→ What to produce:
From the first line to the last, copy the data exactly.

[Data entries]
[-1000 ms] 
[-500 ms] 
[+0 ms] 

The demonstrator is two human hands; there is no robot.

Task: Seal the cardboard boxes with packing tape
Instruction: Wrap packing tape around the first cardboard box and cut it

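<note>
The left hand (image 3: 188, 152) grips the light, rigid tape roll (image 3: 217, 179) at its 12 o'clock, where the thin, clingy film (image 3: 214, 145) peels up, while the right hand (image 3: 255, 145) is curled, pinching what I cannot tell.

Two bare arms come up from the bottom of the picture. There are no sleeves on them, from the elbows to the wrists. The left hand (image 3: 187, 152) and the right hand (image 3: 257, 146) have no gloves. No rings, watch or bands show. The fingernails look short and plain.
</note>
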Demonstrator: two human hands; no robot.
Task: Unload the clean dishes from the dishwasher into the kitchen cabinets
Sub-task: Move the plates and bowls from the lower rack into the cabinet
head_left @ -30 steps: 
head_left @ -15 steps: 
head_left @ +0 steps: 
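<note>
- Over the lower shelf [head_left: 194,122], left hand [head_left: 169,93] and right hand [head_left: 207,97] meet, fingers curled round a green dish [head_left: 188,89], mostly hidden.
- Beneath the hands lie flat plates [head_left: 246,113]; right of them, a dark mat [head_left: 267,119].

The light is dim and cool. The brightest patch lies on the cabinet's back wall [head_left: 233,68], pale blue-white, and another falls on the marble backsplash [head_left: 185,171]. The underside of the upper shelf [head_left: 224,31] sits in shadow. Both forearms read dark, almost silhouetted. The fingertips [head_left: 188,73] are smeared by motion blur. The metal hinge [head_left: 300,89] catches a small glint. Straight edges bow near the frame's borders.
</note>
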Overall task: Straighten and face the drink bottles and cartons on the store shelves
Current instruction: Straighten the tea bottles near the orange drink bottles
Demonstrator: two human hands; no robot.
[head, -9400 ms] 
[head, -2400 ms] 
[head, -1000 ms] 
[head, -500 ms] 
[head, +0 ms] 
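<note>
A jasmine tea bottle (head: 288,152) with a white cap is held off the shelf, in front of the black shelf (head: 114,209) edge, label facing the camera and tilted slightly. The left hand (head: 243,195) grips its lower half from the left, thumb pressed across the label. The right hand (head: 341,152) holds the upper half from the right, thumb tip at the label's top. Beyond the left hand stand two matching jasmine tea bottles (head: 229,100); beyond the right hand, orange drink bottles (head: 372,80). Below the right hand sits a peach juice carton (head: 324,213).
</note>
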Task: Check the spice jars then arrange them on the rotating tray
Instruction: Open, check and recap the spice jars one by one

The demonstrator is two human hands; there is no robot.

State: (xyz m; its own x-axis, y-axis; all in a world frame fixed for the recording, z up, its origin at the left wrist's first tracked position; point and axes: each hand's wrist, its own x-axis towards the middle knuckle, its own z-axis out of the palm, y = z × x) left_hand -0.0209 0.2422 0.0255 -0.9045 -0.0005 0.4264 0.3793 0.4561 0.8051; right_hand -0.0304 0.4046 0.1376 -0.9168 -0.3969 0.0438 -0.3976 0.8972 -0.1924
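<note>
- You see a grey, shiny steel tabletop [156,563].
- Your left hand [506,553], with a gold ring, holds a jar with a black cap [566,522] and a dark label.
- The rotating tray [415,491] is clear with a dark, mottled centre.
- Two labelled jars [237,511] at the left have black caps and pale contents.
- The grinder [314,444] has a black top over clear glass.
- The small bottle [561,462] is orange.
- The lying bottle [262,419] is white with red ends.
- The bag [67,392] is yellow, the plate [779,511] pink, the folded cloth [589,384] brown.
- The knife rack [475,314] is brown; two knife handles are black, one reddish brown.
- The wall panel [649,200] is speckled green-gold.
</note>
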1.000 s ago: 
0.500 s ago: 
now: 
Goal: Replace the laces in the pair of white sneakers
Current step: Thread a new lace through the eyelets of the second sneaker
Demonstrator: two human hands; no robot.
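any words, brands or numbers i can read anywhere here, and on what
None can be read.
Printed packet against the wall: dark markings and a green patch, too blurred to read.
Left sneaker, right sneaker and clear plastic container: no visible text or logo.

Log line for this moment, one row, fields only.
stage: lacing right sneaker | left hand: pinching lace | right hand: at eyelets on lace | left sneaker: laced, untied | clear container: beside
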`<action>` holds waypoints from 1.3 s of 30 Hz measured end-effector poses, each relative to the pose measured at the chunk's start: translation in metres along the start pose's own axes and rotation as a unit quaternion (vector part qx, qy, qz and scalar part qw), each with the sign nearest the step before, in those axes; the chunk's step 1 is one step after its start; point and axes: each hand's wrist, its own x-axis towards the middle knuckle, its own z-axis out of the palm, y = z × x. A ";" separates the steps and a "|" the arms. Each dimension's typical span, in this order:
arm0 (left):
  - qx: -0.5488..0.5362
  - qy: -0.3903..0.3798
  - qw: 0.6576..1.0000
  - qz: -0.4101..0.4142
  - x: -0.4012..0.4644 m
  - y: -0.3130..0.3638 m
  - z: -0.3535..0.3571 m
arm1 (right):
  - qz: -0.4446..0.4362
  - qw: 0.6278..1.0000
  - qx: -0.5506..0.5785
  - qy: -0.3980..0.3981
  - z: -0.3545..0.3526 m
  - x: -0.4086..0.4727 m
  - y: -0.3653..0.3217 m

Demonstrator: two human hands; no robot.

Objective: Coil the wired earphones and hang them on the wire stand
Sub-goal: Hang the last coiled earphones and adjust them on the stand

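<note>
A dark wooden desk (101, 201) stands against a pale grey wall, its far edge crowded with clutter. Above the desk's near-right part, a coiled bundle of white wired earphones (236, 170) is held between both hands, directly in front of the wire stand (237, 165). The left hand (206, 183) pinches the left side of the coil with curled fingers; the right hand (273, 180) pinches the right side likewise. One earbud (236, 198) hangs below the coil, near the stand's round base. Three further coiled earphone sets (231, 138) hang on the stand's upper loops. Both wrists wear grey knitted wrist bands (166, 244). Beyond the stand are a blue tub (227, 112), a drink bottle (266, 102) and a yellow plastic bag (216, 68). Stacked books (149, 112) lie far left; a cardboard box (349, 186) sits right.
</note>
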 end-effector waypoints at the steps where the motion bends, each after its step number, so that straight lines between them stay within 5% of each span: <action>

→ Solution to the problem:
[-1000 ms] 
[-500 ms] 
[+0 ms] 

The demonstrator is two human hands; there is no robot.

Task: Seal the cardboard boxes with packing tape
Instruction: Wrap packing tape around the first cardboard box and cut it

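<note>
The left hand (image 3: 188, 152) grips the light, rigid tape roll (image 3: 217, 179) at its 12 o'clock, where the thin, clingy film (image 3: 214, 145) peels up, while the right hand (image 3: 255, 145) is curled, pinching what I cannot tell.

Two bare arms come up from the bottom of the picture. There are no sleeves on them, from the elbows to the wrists. The left hand (image 3: 187, 152) and the right hand (image 3: 257, 146) have no gloves. No rings, watch or bands show. The fingernails look short and plain.
</note>
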Demonstrator: two human hands; no robot.
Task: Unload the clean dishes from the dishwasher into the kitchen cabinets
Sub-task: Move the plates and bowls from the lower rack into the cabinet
head_left @ -30 steps: 
head_left @ -15 steps: 
head_left @ +0 steps: 
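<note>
- Over the lower shelf [head_left: 194,122], left hand [head_left: 169,93] and right hand [head_left: 207,97] meet, fingers curled round a green dish [head_left: 188,89], mostly hidden.
- Beneath the hands lie flat plates [head_left: 246,113]; right of them, a dark mat [head_left: 267,119].

The light is dim and cool. The brightest patch lies on the cabinet's back wall [head_left: 233,68], pale blue-white, and another falls on the marble backsplash [head_left: 185,171]. The underside of the upper shelf [head_left: 224,31] sits in shadow. Both forearms read dark, almost silhouetted. The fingertips [head_left: 188,73] are smeared by motion blur. The metal hinge [head_left: 300,89] catches a small glint. Straight edges bow near the frame's borders.
</note>
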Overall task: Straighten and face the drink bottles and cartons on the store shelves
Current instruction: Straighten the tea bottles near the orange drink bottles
Demonstrator: two human hands; no robot.
[head, -9400 ms] 
[head, -2400 ms] 
[head, -1000 ms] 
[head, -500 ms] 
[head, +0 ms] 
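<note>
A jasmine tea bottle (head: 288,152) with a white cap is held off the shelf, in front of the black shelf (head: 114,209) edge, label facing the camera and tilted slightly. The left hand (head: 243,195) grips its lower half from the left, thumb pressed across the label. The right hand (head: 341,152) holds the upper half from the right, thumb tip at the label's top. Beyond the left hand stand two matching jasmine tea bottles (head: 229,100); beyond the right hand, orange drink bottles (head: 372,80). Below the right hand sits a peach juice carton (head: 324,213).
</note>
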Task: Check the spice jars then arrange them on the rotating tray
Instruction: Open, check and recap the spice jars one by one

The demonstrator is two human hands; there is no robot.

State: (xyz m; its own x-axis, y-axis; all in a world frame fixed for the recording, z up, its origin at the left wrist's first tracked position; point and axes: each hand's wrist, its own x-axis towards the middle knuckle, its own z-axis out of the palm, y = z × x) left_hand -0.0209 0.2422 0.0255 -0.9045 -0.0005 0.4264 0.3793 0.4561 0.8051; right_hand -0.0304 0.4046 0.1376 -0.9168 -0.3969 0.0438 -0.3976 0.8972 -0.1924
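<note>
- You see a grey, shiny steel tabletop [156,563].
- Your left hand [506,553], with a gold ring, holds a jar with a black cap [566,522] and a dark label.
- The rotating tray [415,491] is clear with a dark, mottled centre.
- Two labelled jars [237,511] at the left have black caps and pale contents.
- The grinder [314,444] has a black top over clear glass.
- The small bottle [561,462] is orange.
- The lying bottle [262,419] is white with red ends.
- The bag [67,392] is yellow, the plate [779,511] pink, the folded cloth [589,384] brown.
- The knife rack [475,314] is brown; two knife handles are black, one reddish brown.
- The wall panel [649,200] is speckled green-gold.
</note>
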1.000 s ago: 
0.500 s ago: 
now: 
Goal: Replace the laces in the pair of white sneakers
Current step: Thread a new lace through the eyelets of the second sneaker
Demonstrator: two human hands; no robot.
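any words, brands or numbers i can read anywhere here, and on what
None can be read.
Printed packet against the wall: dark markings and a green patch, too blurred to read.
Left sneaker, right sneaker and clear plastic container: no visible text or logo.

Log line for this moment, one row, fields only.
stage: lacing right sneaker | left hand: pinching lace | right hand: at eyelets on lace | left sneaker: laced, untied | clear container: beside
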`<action>` holds waypoints from 1.3 s of 30 Hz measured end-effector poses, each relative to the pose measured at the chunk's start: translation in metres along the start pose's own axes and rotation as a unit quaternion (vector part qx, qy, qz and scalar part qw), each with the sign nearest the step before, in those axes; the chunk's step 1 is one step after its start; point and axes: each hand's wrist, its own x-axis towards the middle knuckle, its own z-axis out of the palm, y = z × x. A ";" separates the steps and a "|" the arms. Each dimension's typical span, in this order:
arm0 (left):
  - qx: -0.5488..0.5362
  - qy: -0.3903..0.3798
  - qw: 0.6576..1.0000
  - qz: -0.4101..0.4142
  - x: -0.4012..0.4644 m
  - y: -0.3130..0.3638 m
  - z: -0.3535..0.3571 m
arm1 (right):
  - qz: -0.4446..0.4362
  - qw: 0.6278..1.0000
  - qx: -0.5506..0.5785
  - qy: -0.3980..0.3981
  - z: -0.3545..0.3526 m
  - x: -0.4086..0.4727 m
  - y: -0.3653..0.3217 m

Demonstrator: two human hands; no robot.

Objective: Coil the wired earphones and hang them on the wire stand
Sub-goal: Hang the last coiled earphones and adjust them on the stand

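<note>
A dark wooden desk (101, 201) stands against a pale grey wall, its far edge crowded with clutter. Above the desk's near-right part, a coiled bundle of white wired earphones (236, 170) is held between both hands, directly in front of the wire stand (237, 165). The left hand (206, 183) pinches the left side of the coil with curled fingers; the right hand (273, 180) pinches the right side likewise. One earbud (236, 198) hangs below the coil, near the stand's round base. Three further coiled earphone sets (231, 138) hang on the stand's upper loops. Both wrists wear grey knitted wrist bands (166, 244). Beyond the stand are a blue tub (227, 112), a drink bottle (266, 102) and a yellow plastic bag (216, 68). Stacked books (149, 112) lie far left; a cardboard box (349, 186) sits right.
</note>
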 end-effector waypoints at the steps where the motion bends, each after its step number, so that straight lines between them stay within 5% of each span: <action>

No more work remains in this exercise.